>>>>

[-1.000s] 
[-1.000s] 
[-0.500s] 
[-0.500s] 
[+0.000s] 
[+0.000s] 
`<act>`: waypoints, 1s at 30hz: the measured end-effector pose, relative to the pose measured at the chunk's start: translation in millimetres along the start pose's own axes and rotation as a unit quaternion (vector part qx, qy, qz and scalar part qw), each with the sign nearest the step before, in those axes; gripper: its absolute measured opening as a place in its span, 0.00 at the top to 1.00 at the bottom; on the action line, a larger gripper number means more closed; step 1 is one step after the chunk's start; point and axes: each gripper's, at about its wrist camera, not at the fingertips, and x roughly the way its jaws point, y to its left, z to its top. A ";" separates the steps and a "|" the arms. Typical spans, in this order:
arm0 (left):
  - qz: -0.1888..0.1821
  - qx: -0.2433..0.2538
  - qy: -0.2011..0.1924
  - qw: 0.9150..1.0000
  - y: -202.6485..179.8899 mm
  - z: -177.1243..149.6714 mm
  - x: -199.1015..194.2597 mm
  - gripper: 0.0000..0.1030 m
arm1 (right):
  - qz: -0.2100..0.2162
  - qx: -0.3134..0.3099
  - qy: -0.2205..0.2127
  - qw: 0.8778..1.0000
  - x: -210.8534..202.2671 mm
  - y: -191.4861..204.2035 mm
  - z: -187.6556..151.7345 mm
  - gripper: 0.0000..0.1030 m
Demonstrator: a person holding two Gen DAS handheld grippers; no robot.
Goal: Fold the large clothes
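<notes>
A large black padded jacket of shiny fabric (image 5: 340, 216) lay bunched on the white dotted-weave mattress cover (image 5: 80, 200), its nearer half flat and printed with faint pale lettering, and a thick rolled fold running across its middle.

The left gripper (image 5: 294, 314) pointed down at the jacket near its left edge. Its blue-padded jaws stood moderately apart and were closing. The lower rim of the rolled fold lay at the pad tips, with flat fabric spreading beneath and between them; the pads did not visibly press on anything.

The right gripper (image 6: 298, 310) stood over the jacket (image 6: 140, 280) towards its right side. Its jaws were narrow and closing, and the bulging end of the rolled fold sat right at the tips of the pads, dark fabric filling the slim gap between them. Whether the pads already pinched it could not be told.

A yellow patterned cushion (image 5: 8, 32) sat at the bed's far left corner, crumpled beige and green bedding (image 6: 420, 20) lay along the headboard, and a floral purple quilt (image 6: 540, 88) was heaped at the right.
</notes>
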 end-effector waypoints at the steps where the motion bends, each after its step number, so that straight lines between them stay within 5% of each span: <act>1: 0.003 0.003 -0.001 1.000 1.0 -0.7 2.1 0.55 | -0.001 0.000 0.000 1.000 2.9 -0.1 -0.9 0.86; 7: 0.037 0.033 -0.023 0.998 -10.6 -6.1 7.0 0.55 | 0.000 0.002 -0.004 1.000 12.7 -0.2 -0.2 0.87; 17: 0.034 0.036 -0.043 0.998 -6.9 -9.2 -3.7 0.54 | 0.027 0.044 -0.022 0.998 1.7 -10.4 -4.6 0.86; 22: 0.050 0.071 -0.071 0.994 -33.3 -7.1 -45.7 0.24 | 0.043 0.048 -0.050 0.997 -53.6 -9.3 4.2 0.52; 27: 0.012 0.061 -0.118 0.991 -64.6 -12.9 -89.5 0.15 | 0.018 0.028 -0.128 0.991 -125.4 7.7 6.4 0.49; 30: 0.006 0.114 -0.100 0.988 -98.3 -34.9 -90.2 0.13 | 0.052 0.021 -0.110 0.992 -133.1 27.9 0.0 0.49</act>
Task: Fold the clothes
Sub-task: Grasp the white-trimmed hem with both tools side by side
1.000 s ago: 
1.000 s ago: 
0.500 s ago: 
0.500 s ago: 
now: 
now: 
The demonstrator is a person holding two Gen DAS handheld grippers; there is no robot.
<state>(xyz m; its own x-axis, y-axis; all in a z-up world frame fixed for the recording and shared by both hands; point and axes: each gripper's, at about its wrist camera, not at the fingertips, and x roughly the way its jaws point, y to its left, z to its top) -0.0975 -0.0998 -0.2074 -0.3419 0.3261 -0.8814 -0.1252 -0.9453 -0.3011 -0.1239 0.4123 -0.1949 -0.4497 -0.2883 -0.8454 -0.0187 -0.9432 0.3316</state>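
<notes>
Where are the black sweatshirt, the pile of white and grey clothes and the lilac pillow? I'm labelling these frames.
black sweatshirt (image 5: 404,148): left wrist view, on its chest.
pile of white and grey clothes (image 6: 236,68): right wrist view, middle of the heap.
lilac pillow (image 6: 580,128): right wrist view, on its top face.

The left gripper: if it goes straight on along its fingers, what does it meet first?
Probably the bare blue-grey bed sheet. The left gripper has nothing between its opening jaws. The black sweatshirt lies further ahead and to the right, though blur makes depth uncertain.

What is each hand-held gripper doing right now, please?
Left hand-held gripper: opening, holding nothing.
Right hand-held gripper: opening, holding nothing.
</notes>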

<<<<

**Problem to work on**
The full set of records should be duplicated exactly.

**Response to this exercise**
[-1.000s] 
[-1.000s] 
[-0.500s] 
[-0.500s] 
[+0.000s] 
[+0.000s] 
`<act>`: waypoints, 1s at 30hz: the measured end-effector pose, relative to the pose measured at the chunk's start: translation in millimetres along the start pose's own axes and rotation as a unit quaternion (vector part qx, qy, qz and scalar part qw), each with the sign nearest the step before, in those axes; gripper: its absolute measured opening as a place in its span, 0.00 at the top to 1.00 at the bottom; on the action line, a larger gripper number means more closed; step 1 is one step after the chunk's start; point and axes: each gripper's, at about its wrist camera, not at the fingertips, and x roughly the way its jaws point, y to its left, z to its top. A ";" separates the steps and a "|" the arms. Typical spans, in this order:
arm0 (left):
  - qz: -0.1888..0.1821
  - qx: -0.2433..0.2538
  - qy: -0.2011..0.1924
  - qw: 0.9150..1.0000
  - y: -202.6485..179.8899 mm
  - z: -177.1243..149.6714 mm
  - x: -199.1015..194.2597 mm
  - gripper: 0.0000..0.1030 m
arm1 (right):
  - qz: -0.2100..0.2162
  - qx: -0.3134..0.3099
  - qy: -0.2205..0.2127
  - qw: 0.8778..1.0000
  - x: -210.8534..202.2671 mm
  - y: -191.4861..204.2035 mm
  - z: -187.6556..151.7345 mm
  - gripper: 0.0000..0.1030 m
Demonstrator: a person holding two Gen DAS handheld grippers; no robot.
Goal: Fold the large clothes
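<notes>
A large black padded jacket of shiny fabric (image 5: 340, 216) lay bunched on the white dotted-weave mattress cover (image 5: 80, 200), its nearer half flat and printed with faint pale lettering, and a thick rolled fold running across its middle.

The left gripper (image 5: 294, 314) pointed down at the jacket near its left edge. Its blue-padded jaws stood moderately apart and were closing. The lower rim of the rolled fold lay at the pad tips, with flat fabric spreading beneath and between them; the pads did not visibly press on anything.

The right gripper (image 6: 298, 310) stood over the jacket (image 6: 140, 280) towards its right side. Its jaws were narrow and closing, and the bulging end of the rolled fold sat right at the tips of the pads, dark fabric filling the slim gap between them. Whether the pads already pinched it could not be told.

A yellow patterned cushion (image 5: 8, 32) sat at the bed's far left corner, crumpled beige and green bedding (image 6: 420, 20) lay along the headboard, and a floral purple quilt (image 6: 540, 88) was heaped at the right.
</notes>
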 end-effector waypoints at the steps where the motion bends, each after its step number, so that straight lines between them stay within 5% of each span: <act>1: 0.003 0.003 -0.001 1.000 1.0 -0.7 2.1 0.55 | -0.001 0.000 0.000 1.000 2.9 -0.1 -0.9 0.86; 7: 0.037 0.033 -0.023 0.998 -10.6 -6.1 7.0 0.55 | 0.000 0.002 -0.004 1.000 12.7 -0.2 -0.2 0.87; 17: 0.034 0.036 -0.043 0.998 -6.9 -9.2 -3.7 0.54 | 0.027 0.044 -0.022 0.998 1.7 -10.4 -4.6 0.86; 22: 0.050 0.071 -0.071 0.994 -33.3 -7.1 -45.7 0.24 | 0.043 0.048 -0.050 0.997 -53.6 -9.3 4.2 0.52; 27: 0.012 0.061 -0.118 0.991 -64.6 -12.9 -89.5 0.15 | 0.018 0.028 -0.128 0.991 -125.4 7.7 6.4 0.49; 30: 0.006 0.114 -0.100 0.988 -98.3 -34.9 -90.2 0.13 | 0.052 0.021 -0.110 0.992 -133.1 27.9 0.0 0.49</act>
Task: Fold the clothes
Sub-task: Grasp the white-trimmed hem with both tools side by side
1.000 s ago: 
1.000 s ago: 
0.500 s ago: 
0.500 s ago: 
now: 
now: 
The demonstrator is a person holding two Gen DAS handheld grippers; there is no robot.
<state>(xyz m; its own x-axis, y-axis; all in a z-up world frame fixed for the recording and shared by both hands; point and axes: each gripper's, at about its wrist camera, not at the fingertips, and x roughly the way its jaws point, y to its left, z to its top) -0.0975 -0.0998 -0.2074 -0.3419 0.3261 -0.8814 -0.1252 -0.9453 -0.3011 -0.1239 0.4123 -0.1949 -0.4497 -0.2883 -0.8454 -0.0187 -0.9432 0.3316</state>
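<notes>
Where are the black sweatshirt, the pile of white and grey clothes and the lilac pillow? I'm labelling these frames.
black sweatshirt (image 5: 404,148): left wrist view, on its chest.
pile of white and grey clothes (image 6: 236,68): right wrist view, middle of the heap.
lilac pillow (image 6: 580,128): right wrist view, on its top face.

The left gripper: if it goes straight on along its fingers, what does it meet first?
Probably the bare blue-grey bed sheet. The left gripper has nothing between its opening jaws. The black sweatshirt lies further ahead and to the right, though blur makes depth uncertain.

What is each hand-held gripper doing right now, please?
Left hand-held gripper: opening, holding nothing.
Right hand-held gripper: opening, holding nothing.
</notes>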

This completes the response.